Motoristas sentem impacto na alta do preço do combustível

Postos de abastecimento no Alto Tietê praticam preços com elevada variação
Postos de abastecimento no Alto Tietê praticam preços com elevada variação - FOTO: Emanuel Aquilera

O orçamento doméstico de milhões de famílias em todo o país, e no Alto Tietê não há exceções, tem como um dos seus pontos fracos os gastos com combustível. Para uso nas tarefas domésticas ou no traslado para o trabalho ou para a escola, o uso do carro em 2021 passou a ter um peso cada vez maior.

O advogado Filipe Augusto Maciel Dias viu o custo com o combustível aumentar de R$ 150 para R$ 240 mensais desde o início do ano, e sentiu a diferença nos postos de abastecimento. "Passamos a usar mais etanol para ver se conseguimos economizar um pouco. Comparado com maio do ano passado, antes com R$ 140 a gente enchia o tanque, hoje não tá enchendo mais com gasolina. O jeito é usar menos o carro", contou.

A bancária Débora Cristina Fonseca também sentiu o impacto do aumento dos combustíveis ao longo do ano. "Cada vez que passo no posto para encher o tanque deixo R$ 130, saímos de um patamar em que pessoas comuns pegavam avião para onde só pessoas ricas conseguem andar de carro", queixou-se, sentindo o maior impacto a partir de maio deste ano.

A sensação de aumento constante dos combustíveis é corroborada pelos apontamentos da Agência Nacional do Petróleo (ANP), que divulga semanalmente a síntese do comportamento dos preços de combustíveis nas refinarias e nos postos. Em seu último boletim, que cobre a terceira semana de julho, a ANP registrou uma média nacional de R$ 5,833 no litro da gasolina e de
R$ 4,344 para o etanol.

No levantamento da agência reguladora, a média do preço no Estado de São Paulo chegou a R$ 5,504 por litro na gasolina e R$ 5,507 em média na Região Metropolitana de São Paulo. Em comparação com o preço praticado em julho do ano passado, a ANP apontou um aumento de 39,71% no litro da gasolina.

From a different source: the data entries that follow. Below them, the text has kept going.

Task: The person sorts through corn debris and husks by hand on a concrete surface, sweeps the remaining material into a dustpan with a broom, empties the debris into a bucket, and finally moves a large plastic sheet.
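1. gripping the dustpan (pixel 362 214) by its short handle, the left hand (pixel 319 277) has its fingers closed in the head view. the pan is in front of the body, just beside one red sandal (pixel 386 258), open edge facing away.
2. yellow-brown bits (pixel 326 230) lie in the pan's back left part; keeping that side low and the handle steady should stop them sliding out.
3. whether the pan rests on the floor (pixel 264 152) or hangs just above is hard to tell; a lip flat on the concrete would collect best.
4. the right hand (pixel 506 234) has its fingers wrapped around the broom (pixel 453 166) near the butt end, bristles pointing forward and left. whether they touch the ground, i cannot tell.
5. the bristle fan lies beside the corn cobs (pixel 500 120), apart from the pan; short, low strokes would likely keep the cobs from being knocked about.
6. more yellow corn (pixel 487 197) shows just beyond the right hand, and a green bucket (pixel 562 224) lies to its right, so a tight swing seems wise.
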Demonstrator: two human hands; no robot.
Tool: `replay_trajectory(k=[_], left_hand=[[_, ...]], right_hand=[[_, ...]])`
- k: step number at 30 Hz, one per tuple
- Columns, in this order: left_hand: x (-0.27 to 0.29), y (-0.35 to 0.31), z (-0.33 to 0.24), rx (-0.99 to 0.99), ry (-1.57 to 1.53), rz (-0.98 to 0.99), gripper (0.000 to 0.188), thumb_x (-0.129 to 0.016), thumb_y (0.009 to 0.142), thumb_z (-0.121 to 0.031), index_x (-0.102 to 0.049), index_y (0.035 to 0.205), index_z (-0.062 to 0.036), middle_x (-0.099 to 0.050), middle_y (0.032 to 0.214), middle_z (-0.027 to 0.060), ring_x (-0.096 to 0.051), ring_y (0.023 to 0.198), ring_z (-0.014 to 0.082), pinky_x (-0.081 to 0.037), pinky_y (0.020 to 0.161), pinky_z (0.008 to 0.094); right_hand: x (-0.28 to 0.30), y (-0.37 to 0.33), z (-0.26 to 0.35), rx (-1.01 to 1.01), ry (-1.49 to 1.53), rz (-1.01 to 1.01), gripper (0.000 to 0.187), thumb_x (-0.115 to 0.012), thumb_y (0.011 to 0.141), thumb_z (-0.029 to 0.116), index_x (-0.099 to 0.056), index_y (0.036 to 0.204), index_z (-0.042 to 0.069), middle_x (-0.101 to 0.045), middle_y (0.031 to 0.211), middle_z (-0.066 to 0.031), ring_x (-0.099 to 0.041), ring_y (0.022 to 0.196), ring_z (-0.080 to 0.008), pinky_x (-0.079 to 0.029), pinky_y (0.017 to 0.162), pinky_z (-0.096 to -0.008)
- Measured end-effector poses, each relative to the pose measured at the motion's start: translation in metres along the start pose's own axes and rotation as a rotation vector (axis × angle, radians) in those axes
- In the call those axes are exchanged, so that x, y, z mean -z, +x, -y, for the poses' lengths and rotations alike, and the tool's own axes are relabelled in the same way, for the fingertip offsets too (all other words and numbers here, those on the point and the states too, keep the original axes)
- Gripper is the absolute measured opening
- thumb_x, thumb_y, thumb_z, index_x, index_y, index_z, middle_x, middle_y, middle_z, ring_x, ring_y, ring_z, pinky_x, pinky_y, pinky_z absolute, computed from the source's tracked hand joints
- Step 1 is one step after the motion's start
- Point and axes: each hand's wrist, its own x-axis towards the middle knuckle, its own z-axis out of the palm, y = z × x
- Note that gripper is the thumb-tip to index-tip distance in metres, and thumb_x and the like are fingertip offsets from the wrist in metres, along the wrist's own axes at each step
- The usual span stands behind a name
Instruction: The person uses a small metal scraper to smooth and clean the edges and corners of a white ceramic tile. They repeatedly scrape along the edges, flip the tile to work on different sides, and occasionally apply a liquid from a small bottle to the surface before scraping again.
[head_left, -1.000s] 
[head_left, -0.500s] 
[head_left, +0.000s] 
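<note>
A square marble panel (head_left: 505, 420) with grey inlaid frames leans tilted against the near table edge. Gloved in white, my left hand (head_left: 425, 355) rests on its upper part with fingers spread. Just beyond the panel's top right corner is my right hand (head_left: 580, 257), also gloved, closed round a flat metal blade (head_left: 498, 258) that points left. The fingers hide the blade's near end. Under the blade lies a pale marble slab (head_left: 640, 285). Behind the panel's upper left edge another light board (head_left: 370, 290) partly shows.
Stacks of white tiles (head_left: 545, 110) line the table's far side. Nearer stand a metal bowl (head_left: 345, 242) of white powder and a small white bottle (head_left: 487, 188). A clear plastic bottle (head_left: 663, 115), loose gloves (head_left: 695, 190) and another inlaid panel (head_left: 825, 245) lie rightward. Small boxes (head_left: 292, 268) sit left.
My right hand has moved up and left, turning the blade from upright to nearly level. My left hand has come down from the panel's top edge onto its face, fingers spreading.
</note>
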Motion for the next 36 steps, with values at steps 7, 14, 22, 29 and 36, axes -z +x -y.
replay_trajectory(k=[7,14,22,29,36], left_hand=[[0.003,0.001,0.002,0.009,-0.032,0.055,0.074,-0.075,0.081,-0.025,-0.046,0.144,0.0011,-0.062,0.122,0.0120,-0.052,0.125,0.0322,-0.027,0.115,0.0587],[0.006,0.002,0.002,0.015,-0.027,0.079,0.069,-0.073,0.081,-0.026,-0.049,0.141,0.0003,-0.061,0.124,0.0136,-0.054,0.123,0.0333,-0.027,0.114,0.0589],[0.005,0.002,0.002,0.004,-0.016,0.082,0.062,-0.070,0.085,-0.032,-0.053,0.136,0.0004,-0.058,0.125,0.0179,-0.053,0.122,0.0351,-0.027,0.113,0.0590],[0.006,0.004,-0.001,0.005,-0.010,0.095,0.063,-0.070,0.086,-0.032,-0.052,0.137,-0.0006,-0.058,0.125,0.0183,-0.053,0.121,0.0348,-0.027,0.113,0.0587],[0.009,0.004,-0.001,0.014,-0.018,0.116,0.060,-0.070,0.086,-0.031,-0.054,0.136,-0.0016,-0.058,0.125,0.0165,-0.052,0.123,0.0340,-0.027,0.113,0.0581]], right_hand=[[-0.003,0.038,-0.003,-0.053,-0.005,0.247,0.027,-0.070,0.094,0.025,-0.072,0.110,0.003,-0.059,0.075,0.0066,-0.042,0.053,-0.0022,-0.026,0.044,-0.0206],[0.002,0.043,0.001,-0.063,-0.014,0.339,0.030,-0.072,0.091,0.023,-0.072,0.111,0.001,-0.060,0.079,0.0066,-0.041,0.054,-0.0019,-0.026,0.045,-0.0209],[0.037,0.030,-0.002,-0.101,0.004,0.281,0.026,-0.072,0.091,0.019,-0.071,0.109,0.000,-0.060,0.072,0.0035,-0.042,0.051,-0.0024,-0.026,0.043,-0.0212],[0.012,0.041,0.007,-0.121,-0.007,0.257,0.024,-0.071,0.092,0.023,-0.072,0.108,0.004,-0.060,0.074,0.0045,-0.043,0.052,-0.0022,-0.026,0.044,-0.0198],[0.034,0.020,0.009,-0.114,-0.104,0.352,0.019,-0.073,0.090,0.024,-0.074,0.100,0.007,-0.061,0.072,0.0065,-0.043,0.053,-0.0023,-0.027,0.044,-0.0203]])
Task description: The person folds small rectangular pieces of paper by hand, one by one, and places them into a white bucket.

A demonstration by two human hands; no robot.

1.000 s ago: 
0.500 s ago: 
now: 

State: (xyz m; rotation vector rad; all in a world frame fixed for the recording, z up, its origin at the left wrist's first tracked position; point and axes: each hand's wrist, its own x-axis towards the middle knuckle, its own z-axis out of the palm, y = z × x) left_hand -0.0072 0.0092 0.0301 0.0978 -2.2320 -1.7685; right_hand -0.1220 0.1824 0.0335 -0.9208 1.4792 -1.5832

O aumento no preço do etanol, usado como alternativa por muitos motoristas, também foi notado pela ANP. Em janeiro deste ano, o etanol tinha uma média de R$ 3,055 na Região Metropolitana e chegou a R$ 4,144 no final deste mês. No acumulado do último ano, o preço teve uma alta de 58,17% para o consumidor.

O cenário apresentado pela ANP não está longe da realidade dos motoristas no Alto Tietê. Um levantamento de preços nos postos de combustíveis de Mogi das Cruzes mostrou que o litro da gasolina está, em média,
R$ 5,449 (variando de
R$ 5,199 a R$ 5,669), um pouco abaixo dos preços na capital e em outras cidades da Grande São Paulo. O etanol, por sua vez, pode variar entre R$ 3,897 e R$ 4,399 - um preço médio de R$ 4,148.

Em Suzano, o preço da gasolina nas bombas chegou a uma média de R$ 5,499 e o etanol a uma média de
R$ 4,099, num comparativo de até seis postos na região central e nos distritos do Boa Vista e Sete Cruzes.

Até mesmo quem trabalha diariamente no atendimento ao público sentiu a diferença nos últimos meses, como é o caso de Josias Ferreira Santos, frentista de um posto de combustíveis localizado na estrada dos Fernandes. "No começo do ano havia períodos em que o combustível avançava e reduzia, mas nos últimos meses realmente o preço vem subindo constantemente", apontou.